As part of Extrabit’s NSRF Research-Create-Innovate 2nd cycle program and an existing contract with Olympia Odos SA, Extrabit developed a complete smart highway lighting system for the road section from Eleysina to Patras. Key components of the system include:
- The machine learning algorithm that accurately predicts the number of vehicles in predefined future intervals
- The communication protocols for interfacing with approx. 8000 LED dimmable luminaires
- The visualization and control of the complete system on a modern, web-based platform
The system acquires data from all inductive loop detectors located in the highway’s interchanges. The acquisition is done by receiving CSV formatted files in 6-minute intervals over the sFTP protocol. These data are then parsed and inserted into a time series database. The ML algorithm reads the data from the database and based on previously acquired data and training results, can predict the traffic volume for the next fifteen minutes to four hours. The prediction is performed on a per interchange basis (also known as a station or group) and direction (i.e. to Patras (T) or to Eleysina (E)). The results are once again stored in a time series database. For the specific project, and for testing purposes, a Grafana dashboard application is also available for comparing the real-time to the predicted data.
Olympia Odos SA requires the lighting of road sections that span multiple interchanges to be as uniform as possible for better overall light coverage. Additionally, road sections between interchanges must also be dimmed accordingly based on the prediction results. To accomplish this, Extrabit in cooperation with Olympia Odos, divided the highway in sections based on the toll booth locations and traffic direction. Since during night, the toll booths are always lit and the drivers must reduce speed or stop when passing the tolls, the change in light intensity will not be visible to the drivers. As a result, 8 sections where created, 4 for each direction.

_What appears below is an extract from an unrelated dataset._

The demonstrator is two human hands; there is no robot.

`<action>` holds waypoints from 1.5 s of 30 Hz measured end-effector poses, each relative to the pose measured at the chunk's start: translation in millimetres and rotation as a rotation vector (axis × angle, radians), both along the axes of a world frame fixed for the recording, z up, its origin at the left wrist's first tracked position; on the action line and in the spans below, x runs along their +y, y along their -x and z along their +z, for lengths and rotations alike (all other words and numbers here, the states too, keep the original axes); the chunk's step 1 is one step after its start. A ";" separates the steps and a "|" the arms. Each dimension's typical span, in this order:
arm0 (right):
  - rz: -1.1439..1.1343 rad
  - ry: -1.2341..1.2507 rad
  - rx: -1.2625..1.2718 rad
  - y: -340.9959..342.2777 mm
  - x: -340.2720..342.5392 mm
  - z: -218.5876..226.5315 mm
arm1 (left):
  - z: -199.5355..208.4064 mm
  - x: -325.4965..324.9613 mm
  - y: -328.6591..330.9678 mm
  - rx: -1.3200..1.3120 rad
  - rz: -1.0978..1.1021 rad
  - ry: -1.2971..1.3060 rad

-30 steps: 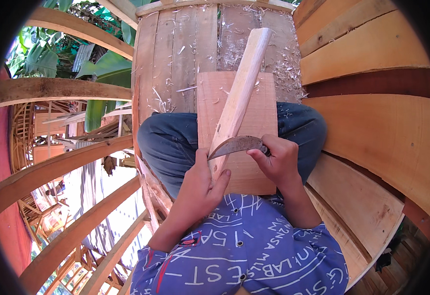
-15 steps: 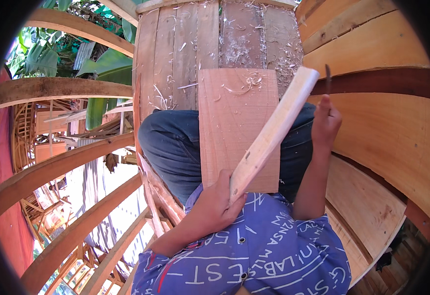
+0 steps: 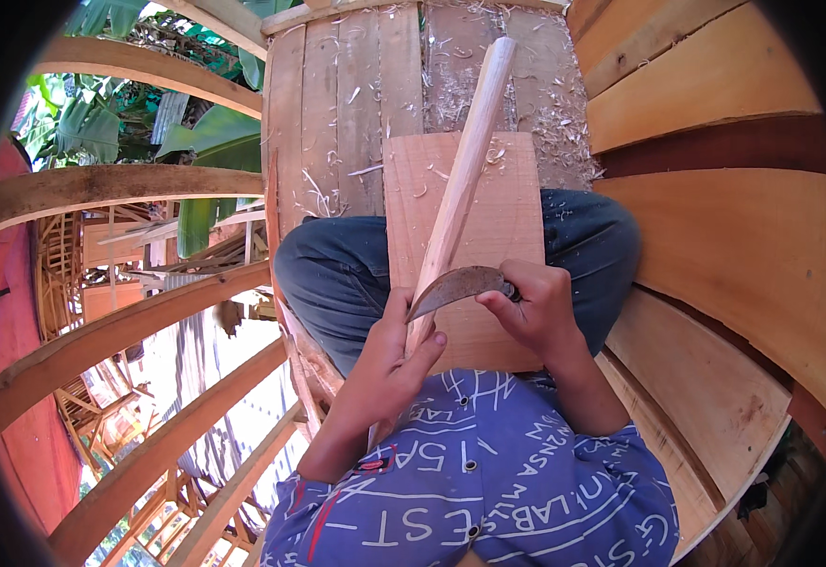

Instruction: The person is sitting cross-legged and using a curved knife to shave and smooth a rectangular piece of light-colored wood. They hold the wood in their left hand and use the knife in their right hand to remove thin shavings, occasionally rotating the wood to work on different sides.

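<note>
A pale wooden stick (image 3: 469, 156) slants up and away over my lap, its far end above the shavings. My left hand (image 3: 396, 354) is closed round its near end. In my right hand (image 3: 540, 307) is a curved knife (image 3: 458, 288), gripped by its handle, which is mostly hidden in my fist. The dark, hooked blade lies across the stick just beyond my left fingers, its tip by the left thumb side. Beneath the stick, a flat wooden board (image 3: 502, 222) rests over my crossed legs.
Curled shavings (image 3: 564, 142) litter the plank floor (image 3: 361, 104) ahead. Wooden slats (image 3: 139, 184) with gaps between them stand on my left. Wide planks (image 3: 724, 236) rise close on my right. Banana leaves (image 3: 214, 132) show beyond the slats.
My right hand has come down and left from beside the stick's far end, bringing the blade onto the stick. The stick has swung leftward and stands more upright in the picture.
</note>
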State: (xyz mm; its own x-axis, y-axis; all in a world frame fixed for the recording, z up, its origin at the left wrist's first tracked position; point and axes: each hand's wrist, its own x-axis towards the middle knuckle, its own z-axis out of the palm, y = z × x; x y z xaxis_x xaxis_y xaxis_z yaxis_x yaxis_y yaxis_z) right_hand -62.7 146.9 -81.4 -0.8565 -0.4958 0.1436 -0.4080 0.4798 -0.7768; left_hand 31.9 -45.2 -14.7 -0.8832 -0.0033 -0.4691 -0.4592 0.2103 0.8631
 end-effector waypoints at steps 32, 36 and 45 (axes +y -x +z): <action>-0.442 0.225 0.089 54.9 43.5 -10.8 | -2.0 16.4 -22.9 -0.033 -0.134 -0.218; -0.588 0.182 0.103 83.9 78.1 17.4 | -17.9 11.5 -32.8 -0.133 -0.080 -0.278; -0.049 -0.036 0.101 10.3 5.1 15.4 | -2.7 5.8 -12.2 -0.009 0.070 -0.004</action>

To control the light intensity in each section, the worst prediction of each group in the section is used. Based on the existing photometric study of the highway, the predicted number of vehicles is interpolated to a predefined dimming percent for all luminaires in the section. Currently, and specific to the needs of Olympia Odos, three dimming levels are used, one for low, one for medium and one for high intensity. To avoid constant changes in light intensity, the system uses configured intervals for changing in dimming. Specifically, it will proactively increase the dimming if the worst prediction in the section indicates an increase in traffic load in the next 15 and 30 minutes and will reactively decrease the dimming if the traffic decline matches the prediction of the previous 15 minutes. Finally, data from the prediction algorithm are transmitted over MQTT on the main system broker and become available to the rest of the applications.
The actual communication with the luminaires is accomplished by a separate application that interfaces between the prediction algorithm and the visualization and control application. By implementing a REST API, the application transmits commands and receives statuses from the luminaires and forwards the relevant information to the visualization and control application. It is also responsible for reading the predictions and dimming percentages as calculated by the prediction algorithm for each group and section over an MQTT connection. The application is also responsible for deciding the actual dimming percentage to be outputted to the luminaires by taking into consideration the control and visualization application’s commands and external alarm triggers. Specifically, it allows the operator of the system to directly adjust the dimming percentage of each section or group by overriding the algorithm’s decision, change the mode of operation from the prediction logic to a schedule-based logic and enter an alarm state by increasing the dimming to 100% in cases of signals from external systems such as incident detection systems or meteorological data that indicate bad weather conditions.
The combination of the above functionality provides a complete and functional system that can be easily expanded and adjusted to any highway/motorway. All components are dockerised and monitored by providing comprehensive logs to a log server with the ability to generate alarms and notifications. The system can execute either on the cloud or on-prem, based on the specific requirements of the highway owner.
The solution would not have been possible without the NSRF funds and Olympia Odos support. The level of research and engineering required, makes these solutions extremely difficult to be implemented otherwise. We believe that similar innovative solutions can make the Greek market competitive and place Greek companies in the same level of productivity as major other European countries. Extrabit strongly believes in the success of the NSRF initiatives and will be submitting innovative ideas whenever such programs are available in the future.